C) La France demande à Barroso de « renoncer » à travailler pour Goldman Sachs (Le Monde)

Source : http://www.lemonde.fr/economie/arti...

Cette nomination ne passe toujours pas. Le secrétaire d’Etat aux affaires européennes, Harlem Désir, a demandé « solennellement », mercredi 13 juillet devant les députés français, à l’ancien président de la Commission européenne José Manuel Barroso de « renoncer » à travailler pour la banque Goldman Sachs, et à Bruxelles de changer ses règles applicables aux anciens commissaires.

L’ancien premier ministre du Portugal (2002-2004), qui a présidé la Commission de 2004 à 2014, a été engagé par la banque d’affaires américaine pour la conseiller dans le contexte du départ annoncé du Royaume-Uni de l’Union européenne.

Cette embauche « est particulièrement scandaleuse, compte tenu notamment du rôle joué par cette banque dans la crise financière de 2008 mais aussi du trucage des comptes publics de la Grèce », a estimé le responsable socialiste.
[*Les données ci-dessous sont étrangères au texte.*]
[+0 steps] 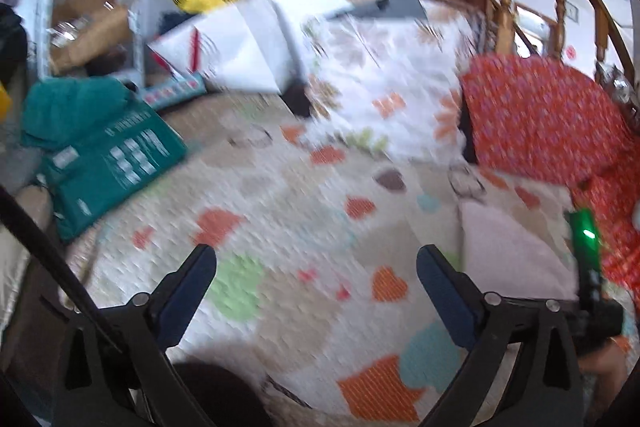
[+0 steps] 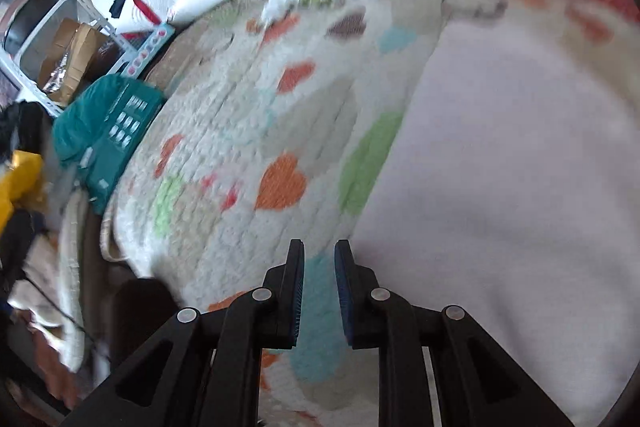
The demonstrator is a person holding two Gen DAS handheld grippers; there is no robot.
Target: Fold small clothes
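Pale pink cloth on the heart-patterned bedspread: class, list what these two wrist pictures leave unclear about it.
- Pale pink cloth: right wrist view, motion blur hides seams and folds, so what garment it is cannot be told.
- Its right side: left wrist view, cut off behind the green-lit device.
- Its near edge: right wrist view, hidden behind the right tool.
- Teal package: print too blurred to read.

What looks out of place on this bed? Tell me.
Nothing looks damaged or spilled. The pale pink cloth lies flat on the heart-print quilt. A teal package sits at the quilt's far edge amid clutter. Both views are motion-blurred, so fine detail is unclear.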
Avant d’ajouter :

« Moralement, politiquement, déontologiquement, c’est une faute de la part de M. Barroso, c’est le pire service qu’un ancien président d’une institution européenne pouvait rendre au projet européen, à un moment de l’histoire où il a, au contraire, besoin d’être soutenu, porté et renforcé. »

Changer le « code de conduite »

Le secrétaire d’Etat a également demandé à Bruxelles de changer le « code de conduite », selon lequel les commissaires doivent, dans les dix-huit mois suivant la fin de leur mandat, demander une autorisation à leur ancien employeur avant de pouvoir rejoindre un groupe privé, mais qui ne prévoit rien au-delà. « Il faut étendre la durée d’interdiction à être embauché par une entreprise privée, élargir les incompatibilités, renforcer les contrôles », a commenté Harlem Désir.

« Il pourrait y avoir un organe indépendant au sein duquel serait représenté le Parlement dans toute sa diversité et des juristes internationaux pour évaluer les conflits d’intérêt et interdire ce genre d’embauche », a-t-il suggéré.

En France, plusieurs voix de gauche, jusqu’au sein du gouvernement, ont depuis samedi vivement critiqué cette embauche. Le secrétaire d’Etat français au commerce extérieur, le socialiste Matthias Fekl, a qualifié, dans un tweet, le Portugais de « représentant indécent d’une vieille Europe que notre génération va changer ».